Start of Exercise data

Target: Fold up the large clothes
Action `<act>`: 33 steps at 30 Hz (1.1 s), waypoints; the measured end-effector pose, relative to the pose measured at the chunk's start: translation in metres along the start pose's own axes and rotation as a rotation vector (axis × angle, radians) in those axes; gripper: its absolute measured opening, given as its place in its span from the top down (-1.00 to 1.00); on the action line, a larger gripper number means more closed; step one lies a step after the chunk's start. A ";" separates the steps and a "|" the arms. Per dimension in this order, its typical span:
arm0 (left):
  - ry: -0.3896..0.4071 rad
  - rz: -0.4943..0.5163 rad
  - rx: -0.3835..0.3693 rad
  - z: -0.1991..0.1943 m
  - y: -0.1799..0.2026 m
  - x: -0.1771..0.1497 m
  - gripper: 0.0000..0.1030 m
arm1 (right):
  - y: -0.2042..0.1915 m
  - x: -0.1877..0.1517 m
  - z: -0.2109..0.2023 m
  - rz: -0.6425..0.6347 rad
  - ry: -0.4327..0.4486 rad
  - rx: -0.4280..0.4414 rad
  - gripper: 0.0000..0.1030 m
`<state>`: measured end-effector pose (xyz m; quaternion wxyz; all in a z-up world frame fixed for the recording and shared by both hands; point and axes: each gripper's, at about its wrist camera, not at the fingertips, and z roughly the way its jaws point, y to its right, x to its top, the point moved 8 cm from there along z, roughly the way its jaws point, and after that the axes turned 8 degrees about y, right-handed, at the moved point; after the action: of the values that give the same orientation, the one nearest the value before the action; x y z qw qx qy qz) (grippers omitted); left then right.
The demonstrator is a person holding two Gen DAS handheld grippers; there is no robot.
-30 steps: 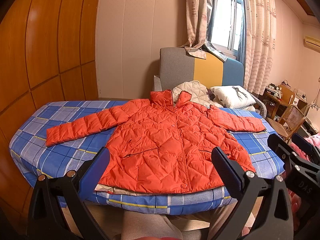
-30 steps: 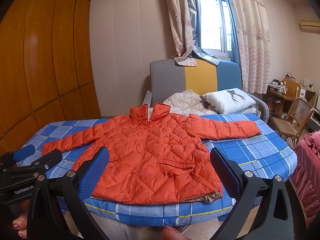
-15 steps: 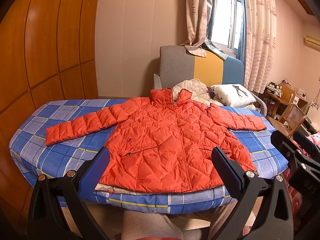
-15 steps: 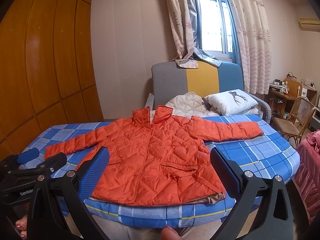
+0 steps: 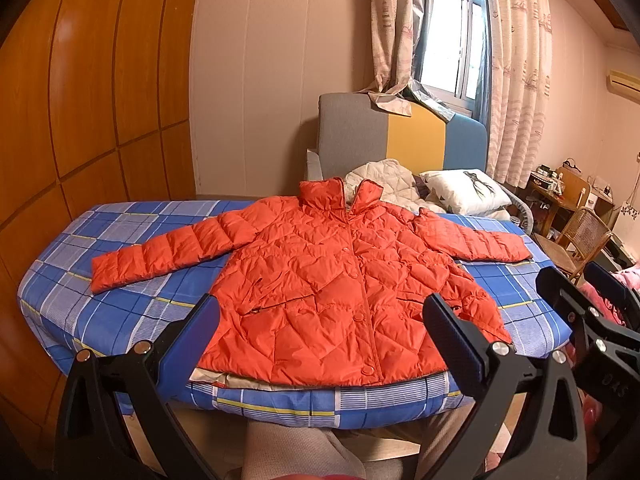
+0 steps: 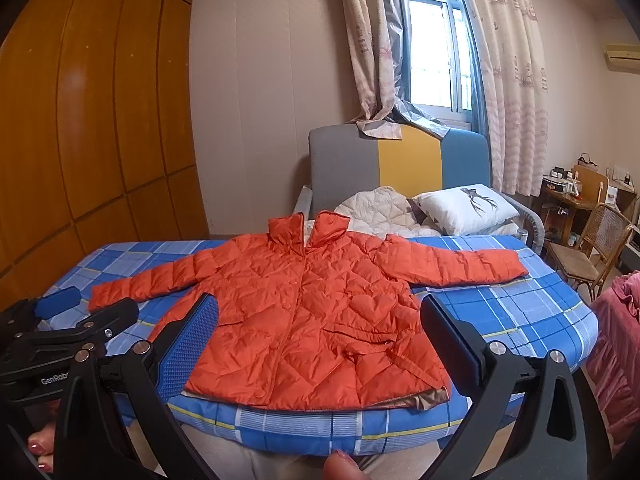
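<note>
An orange quilted puffer jacket (image 5: 336, 280) (image 6: 316, 320) lies flat, front up and buttoned, on a blue plaid mattress (image 5: 132, 304) (image 6: 520, 320). Both sleeves spread out to the sides, collar toward the far end. My left gripper (image 5: 320, 328) hovers open in front of the jacket's hem, holding nothing. My right gripper (image 6: 316, 328) is open too, also short of the hem and empty. Each gripper shows in the other's view: the right one (image 5: 592, 300) at the right edge, the left one (image 6: 76, 312) at the left edge.
A grey, yellow and blue sofa (image 5: 400, 140) stands behind the bed with a cream quilt (image 6: 376, 208) and a white pillow (image 6: 464, 208). Wooden wardrobe panels (image 5: 92, 100) line the left. A wicker chair (image 6: 592, 248) and desk stand at right, pink bedding (image 6: 616, 340) near it.
Both grippers have risen and pulled back a little, so the jacket sits lower in each view. The jacket has not moved and the jaws stay apart.
</note>
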<state>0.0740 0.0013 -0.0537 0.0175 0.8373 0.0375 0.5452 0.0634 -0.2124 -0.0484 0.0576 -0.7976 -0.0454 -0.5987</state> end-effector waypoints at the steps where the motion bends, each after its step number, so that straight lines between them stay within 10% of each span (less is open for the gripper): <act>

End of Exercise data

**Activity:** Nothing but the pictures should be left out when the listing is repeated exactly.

**Result:**
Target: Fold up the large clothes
Action `<act>`: 33 steps at 30 Hz (1.1 s), waypoints; the measured end-effector pose, relative to the pose measured at the chunk's start: translation in metres along the start pose's own axes and rotation as a rotation vector (axis × angle, radians) in those axes; gripper: its absolute measured opening, given as its place in its span from the top down (-1.00 to 1.00); on the action line, a larger gripper number means more closed; step one lies a step after the chunk's start. A ";" separates the steps and a "|" the arms. Per dimension in this order, its typical span:
arm0 (left):
  - ry: -0.3896..0.4071 rad
  - rz: -0.4943..0.5163 rad
  - rx: -0.3835..0.3693 rad
  - z: -0.1991..0.1943 m
  - y: -0.1799..0.2026 m
  - x: -0.1771..0.1497 m
  - gripper: 0.0000..0.1030 m
arm1 (right):
  - y: -0.2042..0.1915 m
  - x: -0.1877..0.1517 m
  - z: -0.2109..0.2023 m
  - rz: -0.6425..0.6347 rad
  - ry: -0.4327..0.4486 rad
  - rx: -0.4280..0.4414 rad
  - gripper: 0.0000..0.1030 m
`<state>`: measured end-effector pose (xyz m; quaternion wxyz; all in a z-up world frame fixed for the recording and shared by both hands; point and axes: each gripper's, at about its wrist camera, not at the fingertips, and z roughly the way its jaws point, y to its right, x to its top, the point moved 8 cm from there along z, roughly the way its jaws point, and after that the axes turned 8 degrees about y, right-handed, at the moved point; after the action: of the values that give the same orientation, the one nearest the value before the action; x y z qw qx qy qz) (grippers omitted); left then right.
The demonstrator is a person holding two Gen DAS handheld grippers; there is no robot.
-30 steps: 
-30 steps: 
-15 steps: 
-15 steps: 
+0 steps: 
+0 steps: 
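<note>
An orange quilted puffer jacket (image 5: 336, 280) (image 6: 316, 320) lies flat, front up and buttoned, on a blue plaid mattress (image 5: 132, 304) (image 6: 520, 320). Both sleeves spread out to the sides, collar toward the far end. My left gripper (image 5: 320, 328) hovers open in front of the jacket's hem, holding nothing. My right gripper (image 6: 316, 328) is open too, also short of the hem and empty. Each gripper shows in the other's view: the right one (image 5: 592, 300) at the right edge, the left one (image 6: 76, 312) at the left edge.
A grey, yellow and blue sofa (image 5: 400, 140) stands behind the bed with a cream quilt (image 6: 376, 208) and a white pillow (image 6: 464, 208). Wooden wardrobe panels (image 5: 92, 100) line the left. A wicker chair (image 6: 592, 248) and desk stand at right, pink bedding (image 6: 616, 340) near it.
Both grippers have risen and pulled back a little, so the jacket sits lower in each view. The jacket has not moved and the jaws stay apart.
</note>
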<state>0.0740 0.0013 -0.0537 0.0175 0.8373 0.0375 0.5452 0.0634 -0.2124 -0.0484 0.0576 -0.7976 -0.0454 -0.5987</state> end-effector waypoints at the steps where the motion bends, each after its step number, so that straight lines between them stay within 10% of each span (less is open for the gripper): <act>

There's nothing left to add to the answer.